ABOUT THIS EXERCISE:
Set down a true copy of the data, with all pictures left out.

PROVIDED MATERIAL:

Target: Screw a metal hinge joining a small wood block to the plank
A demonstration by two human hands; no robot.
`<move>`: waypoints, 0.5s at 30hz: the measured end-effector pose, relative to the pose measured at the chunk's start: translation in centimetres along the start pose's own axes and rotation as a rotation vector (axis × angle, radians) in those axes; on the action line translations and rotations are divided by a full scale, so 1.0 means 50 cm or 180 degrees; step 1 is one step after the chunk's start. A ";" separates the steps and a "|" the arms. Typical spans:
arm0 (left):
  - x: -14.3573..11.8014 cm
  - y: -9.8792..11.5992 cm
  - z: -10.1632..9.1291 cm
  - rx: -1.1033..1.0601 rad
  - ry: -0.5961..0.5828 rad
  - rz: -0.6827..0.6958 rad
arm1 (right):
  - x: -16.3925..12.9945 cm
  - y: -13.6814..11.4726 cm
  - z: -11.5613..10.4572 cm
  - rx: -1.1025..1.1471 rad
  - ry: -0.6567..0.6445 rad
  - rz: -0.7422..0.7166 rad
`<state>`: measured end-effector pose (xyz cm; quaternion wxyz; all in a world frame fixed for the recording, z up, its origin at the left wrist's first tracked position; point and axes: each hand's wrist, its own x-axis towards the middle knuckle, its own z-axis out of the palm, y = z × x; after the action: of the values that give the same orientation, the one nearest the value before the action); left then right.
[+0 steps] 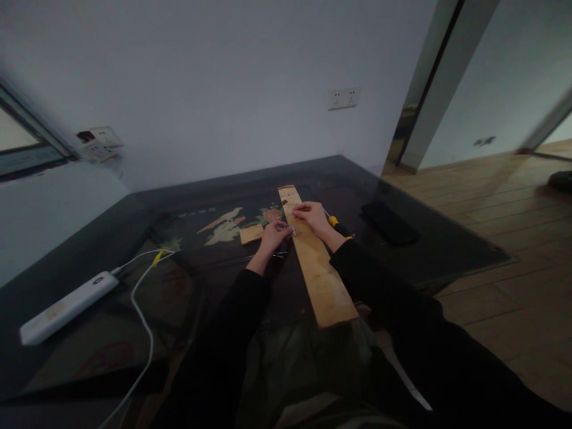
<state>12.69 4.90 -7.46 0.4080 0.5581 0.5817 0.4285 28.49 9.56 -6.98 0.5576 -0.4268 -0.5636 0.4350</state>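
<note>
A long, narrow wooden board [319, 280] lies on the dark table, its near end at the table's front edge. At the board's left edge, my left hand [271, 236] is closed with its fingertips on a small shiny metal piece [292, 232] whose exact kind is unclear. My right hand [314, 217] is over the board, thumb and fingers pinched together; anything between them is too small to make out. Right of the board lies a screwdriver [339, 226] with a yellow and black handle, partly hidden by my right wrist. Thin metal bits [280, 255] lie beside my left wrist.
A small wooden block [251, 235] lies left of my left hand. Farther right is a black flat object [389, 223]. A white power strip [69, 307] with its cable [145, 325] occupies the table's left side. The wall with a socket [344, 98] stands behind.
</note>
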 end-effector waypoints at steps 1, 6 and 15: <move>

ANSWER TO THE PROBLEM:
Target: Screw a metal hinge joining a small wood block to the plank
A demonstration by two human hands; no robot.
`<move>`: waypoints, 0.5s at 30hz: the measured end-effector pose, relative to the pose measured at the chunk's start: translation in centimetres along the start pose's own axes and rotation as a rotation vector (axis × angle, radians) in those axes; on the action line translations and rotations are divided by a full scale, so 1.0 means 50 cm or 180 degrees; step 1 is one step after the chunk's start. A ";" separates the steps and a "|" the arms. Typical spans:
arm0 (left):
  - x: -14.3573..11.8014 cm
  - y: -9.8792..11.5992 cm
  - z: -10.1632..9.1291 cm
  - rx: -1.1033..1.0601 rad
  - ry: -0.5961..0.5828 rad
  - rz: -0.6827..0.6958 rad
arm1 (right):
  - x: -16.3925..12.9945 cm
  - y: -13.6814..11.4726 cm
  - z: -11.5613..10.4572 cm
  - rx: -1.1025..1.1471 rad
  - ry: -0.6567..0.6445 rad
  - rz: -0.7422..0.7166 rad
`<state>`: measured end-effector pose (xyz cm; quaternion wxyz; all in a world frame fixed for the recording, z up, its origin at the left wrist's first tracked position; point and axes: each hand's wrist, its own x-axis towards the middle knuckle, its own z-axis out of the palm, y = z × x; after the action: of the values that give the same orientation, the one nearest the value before the action); left then right.
[+0 steps] 
<state>12.69 4.90 -7.46 0.4080 0.5581 0.5817 0.4285 28.49 9.56 -6.98 0.5576 -0.4268 -0.5636 0.4350</state>
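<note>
A long, narrow wooden board [319, 280] lies on the dark table, its near end at the table's front edge. At the board's left edge, my left hand [271, 236] is closed with its fingertips on a small shiny metal piece [292, 232] whose exact kind is unclear. My right hand [314, 217] is over the board, thumb and fingers pinched together; anything between them is too small to make out. Right of the board lies a screwdriver [339, 226] with a yellow and black handle, partly hidden by my right wrist. Thin metal bits [280, 255] lie beside my left wrist.
A small wooden block [251, 235] lies left of my left hand. Farther right is a black flat object [389, 223]. A white power strip [69, 307] with its cable [145, 325] occupies the table's left side. The wall with a socket [344, 98] stands behind.
</note>
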 end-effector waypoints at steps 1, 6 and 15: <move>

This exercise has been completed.